Si è spento ai soli 39 anni Naveen Cassera, il comico cresciuto in Val Seriana a Fiorano al Serio protagonista di una stagione artistica che sembrava appena cominciata.
Solo poche settimane fa, il 17 luglio, aveva conquistato il primo premio di «Bravo, grazie», ovvero quella che gli esperti della materia definiscono «Champions League della comicità», ottenendo un importante riconoscimento per il suo talento. Il giorno prima della sua scomparsa, l’ultimo post sui social: lo ritraeva sorridente a Lovere, sulle sponde del lago d’Iseo, in un’immagine che oggi assume un significato particolarmente doloroso.
Un’estate segnata dal successo
Secondo quanto riporta Corriere Bergamo le ultime settimane erano state ricche di soddisfazioni per Cassera. Sui social aveva condiviso fotografie e momenti legati agli spettacoli e agli incontri con altri artisti, mostrando l’entusiasmo per una carriera che sembrava pronta a un ulteriore salto.
La vittoria di «Bravo, grazie» rappresentava il risultato più importante di un percorso iniziato di recente. Un primo premio che avrebbe potuto diventare il trampolino verso i grandi palcoscenici televisivi della comicità italiana.
Dalla Val Seriana al palco
Nato in India, Naveen era arrivato in Val Seriana a soli nove mesi. Era stato adottato da una famiglia bergamasca: la madre originaria di Ardesio e il padre di Gazzaniga. In valle aveva costruito la sua vita e la sua famiglia, diventando padre di due figli. Aveva prima lavorato come animatore turistico e successivamente aveva scelto un percorso professionale più stabile, in una ferramenta e poi in un’azienda di Cologno al Serio.

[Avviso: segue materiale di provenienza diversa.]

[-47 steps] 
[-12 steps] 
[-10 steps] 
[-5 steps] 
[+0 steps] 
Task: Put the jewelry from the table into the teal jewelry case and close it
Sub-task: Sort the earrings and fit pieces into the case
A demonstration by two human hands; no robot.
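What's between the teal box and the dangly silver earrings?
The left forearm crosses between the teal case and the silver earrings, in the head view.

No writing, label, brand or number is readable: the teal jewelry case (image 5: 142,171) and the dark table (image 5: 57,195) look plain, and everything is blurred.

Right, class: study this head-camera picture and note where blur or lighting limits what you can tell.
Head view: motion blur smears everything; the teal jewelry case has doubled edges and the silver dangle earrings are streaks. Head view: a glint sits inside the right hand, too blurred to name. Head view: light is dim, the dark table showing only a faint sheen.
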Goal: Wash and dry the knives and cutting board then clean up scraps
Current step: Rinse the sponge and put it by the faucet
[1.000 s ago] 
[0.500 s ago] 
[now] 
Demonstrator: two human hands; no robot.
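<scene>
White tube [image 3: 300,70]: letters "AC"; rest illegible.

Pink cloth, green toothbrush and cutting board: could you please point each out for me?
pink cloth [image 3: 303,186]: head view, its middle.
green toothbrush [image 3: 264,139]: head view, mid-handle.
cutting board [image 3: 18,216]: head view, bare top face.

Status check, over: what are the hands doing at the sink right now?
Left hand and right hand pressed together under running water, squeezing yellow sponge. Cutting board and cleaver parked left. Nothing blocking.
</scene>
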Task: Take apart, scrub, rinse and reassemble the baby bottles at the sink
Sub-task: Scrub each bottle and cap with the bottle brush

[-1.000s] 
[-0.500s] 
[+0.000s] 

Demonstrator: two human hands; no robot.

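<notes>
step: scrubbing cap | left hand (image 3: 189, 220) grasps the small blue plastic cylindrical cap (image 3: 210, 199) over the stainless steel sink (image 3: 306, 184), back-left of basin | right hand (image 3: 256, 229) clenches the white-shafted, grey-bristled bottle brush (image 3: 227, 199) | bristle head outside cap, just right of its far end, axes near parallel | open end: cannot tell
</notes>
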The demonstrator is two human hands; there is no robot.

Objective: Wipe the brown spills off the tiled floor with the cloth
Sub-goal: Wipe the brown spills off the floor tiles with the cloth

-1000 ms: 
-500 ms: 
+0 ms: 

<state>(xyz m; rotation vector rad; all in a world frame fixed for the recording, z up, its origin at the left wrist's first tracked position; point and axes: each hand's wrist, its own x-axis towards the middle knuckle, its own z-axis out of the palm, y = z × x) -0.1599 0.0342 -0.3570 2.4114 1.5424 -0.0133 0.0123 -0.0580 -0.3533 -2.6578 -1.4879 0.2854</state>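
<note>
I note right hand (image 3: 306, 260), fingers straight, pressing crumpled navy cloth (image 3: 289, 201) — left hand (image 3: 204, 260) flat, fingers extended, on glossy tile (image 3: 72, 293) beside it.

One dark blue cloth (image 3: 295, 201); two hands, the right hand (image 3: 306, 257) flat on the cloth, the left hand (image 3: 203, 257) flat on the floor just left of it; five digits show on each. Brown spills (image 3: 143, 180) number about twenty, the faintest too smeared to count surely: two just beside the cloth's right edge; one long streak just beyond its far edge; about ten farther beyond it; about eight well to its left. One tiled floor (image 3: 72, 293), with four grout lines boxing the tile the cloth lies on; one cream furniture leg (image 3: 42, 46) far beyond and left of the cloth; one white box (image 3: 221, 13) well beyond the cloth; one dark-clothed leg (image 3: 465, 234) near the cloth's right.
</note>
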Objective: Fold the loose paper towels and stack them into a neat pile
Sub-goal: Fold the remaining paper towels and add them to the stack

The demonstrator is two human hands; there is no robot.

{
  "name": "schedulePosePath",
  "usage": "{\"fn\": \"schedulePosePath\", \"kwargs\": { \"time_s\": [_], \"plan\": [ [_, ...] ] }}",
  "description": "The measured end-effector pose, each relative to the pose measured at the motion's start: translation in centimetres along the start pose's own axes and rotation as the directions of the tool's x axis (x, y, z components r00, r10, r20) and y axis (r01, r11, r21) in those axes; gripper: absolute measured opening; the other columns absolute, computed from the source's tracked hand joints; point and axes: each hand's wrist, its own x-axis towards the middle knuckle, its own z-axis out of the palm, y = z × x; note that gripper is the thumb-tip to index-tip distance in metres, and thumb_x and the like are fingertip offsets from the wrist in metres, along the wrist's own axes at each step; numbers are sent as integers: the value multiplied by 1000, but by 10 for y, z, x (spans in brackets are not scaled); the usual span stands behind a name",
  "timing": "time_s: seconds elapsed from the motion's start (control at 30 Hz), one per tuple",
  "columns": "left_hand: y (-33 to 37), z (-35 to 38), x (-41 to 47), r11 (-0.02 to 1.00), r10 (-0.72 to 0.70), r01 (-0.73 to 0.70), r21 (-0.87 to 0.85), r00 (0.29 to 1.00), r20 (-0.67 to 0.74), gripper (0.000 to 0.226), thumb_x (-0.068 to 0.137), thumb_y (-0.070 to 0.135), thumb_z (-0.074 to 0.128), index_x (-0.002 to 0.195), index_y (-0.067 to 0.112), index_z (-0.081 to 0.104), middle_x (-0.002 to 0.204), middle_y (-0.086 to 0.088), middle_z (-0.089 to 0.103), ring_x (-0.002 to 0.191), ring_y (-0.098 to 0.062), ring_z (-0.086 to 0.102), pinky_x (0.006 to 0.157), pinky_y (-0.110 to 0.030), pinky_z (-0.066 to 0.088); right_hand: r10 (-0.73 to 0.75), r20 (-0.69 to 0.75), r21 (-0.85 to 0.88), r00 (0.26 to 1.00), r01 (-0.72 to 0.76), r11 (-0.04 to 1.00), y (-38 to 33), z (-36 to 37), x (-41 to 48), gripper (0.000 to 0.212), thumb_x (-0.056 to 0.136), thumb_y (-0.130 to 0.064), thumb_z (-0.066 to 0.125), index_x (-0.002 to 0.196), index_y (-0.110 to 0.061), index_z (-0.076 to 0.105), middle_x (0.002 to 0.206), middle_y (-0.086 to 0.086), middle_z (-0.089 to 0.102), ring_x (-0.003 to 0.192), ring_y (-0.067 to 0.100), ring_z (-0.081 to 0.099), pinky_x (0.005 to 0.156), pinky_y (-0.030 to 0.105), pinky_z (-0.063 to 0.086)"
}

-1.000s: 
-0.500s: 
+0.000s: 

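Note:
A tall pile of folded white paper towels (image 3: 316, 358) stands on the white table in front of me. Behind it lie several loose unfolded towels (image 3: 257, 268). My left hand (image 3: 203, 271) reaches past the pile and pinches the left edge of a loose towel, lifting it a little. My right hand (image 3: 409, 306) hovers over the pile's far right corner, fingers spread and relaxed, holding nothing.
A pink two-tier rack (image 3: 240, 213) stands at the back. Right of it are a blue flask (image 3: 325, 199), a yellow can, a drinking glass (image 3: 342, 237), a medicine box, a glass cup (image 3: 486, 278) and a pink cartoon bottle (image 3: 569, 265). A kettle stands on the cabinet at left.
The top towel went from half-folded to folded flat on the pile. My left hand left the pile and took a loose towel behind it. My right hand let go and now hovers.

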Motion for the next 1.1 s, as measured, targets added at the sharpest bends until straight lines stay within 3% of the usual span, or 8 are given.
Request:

Ma il desiderio di esibersi sul palco aveva portato a una nuova svolta. Nel 2024 Cassera si era iscritto all’Accademia del Comico di Milano, frequentando un percorso triennale che gli aveva permesso di affinare le proprie capacità e di trasformare una passione in un progetto artistico.
Le occasioni erano aumentate e con esse anche i riconoscimenti. Tra i più significativi, nella primavera scorsa, la vittoria al Premio Nebbia Città di Milano, rassegna dedicata alla comicità nazionale. Poi, a luglio, il successo a «Bravo, grazie» che consacrava il suo percorso.
Lo sgomento di amici e colleghi
La notizia della morte ha lasciato increduli gli amici e il mondo dello spettacolo. Chi lo frequentava ricorda soprattutto la sua capacità di entrare in sintonia con gli altri, con un’empatia descritta come spontanea e naturale. Ma non tutto stava filando per il verso giusto. Naveen, dice chi lo conosceva, stava affrontando un periodo difficile dal punto di vista personale. Un sofferenza che tragicamente non è stata superata. Secondo quanto emerso finora, la morte sarebbe avvenuta in seguito a un gesto autolesivo.
Il cordoglio per Naveen
Sul web in molti hanno pubblicato numerosi messaggi per salutare e ricordare Naveen Cassera. «Ovunque tu sei, fai sorridere gli angeli come hai fatto con noi in questo brutto mondo». «Era così emozionato, ma in poco tempo aveva fatto molta strada con il suo essere vero anche sul palco» scrivono amici e conoscenti sui social.
Francesco Rizzuto, artista che ha partecipato a Zelig e Colorado ha lasciato un suo messaggio di cordoglio: «Eri fiero di stare con noi, di condividere il palco con noi, senza sapere che noi eravamo felici di condividerlo con te, ne abbiamo tanto parlato, anima bella e sorridente, c’erano tante cose che dovevamo ancora fare Naveen una volta mi dicesti spero che un giorno tutto si ricordino di me così come accade con altri artisti… ma chi si dimentica della tua umile elegante presenza».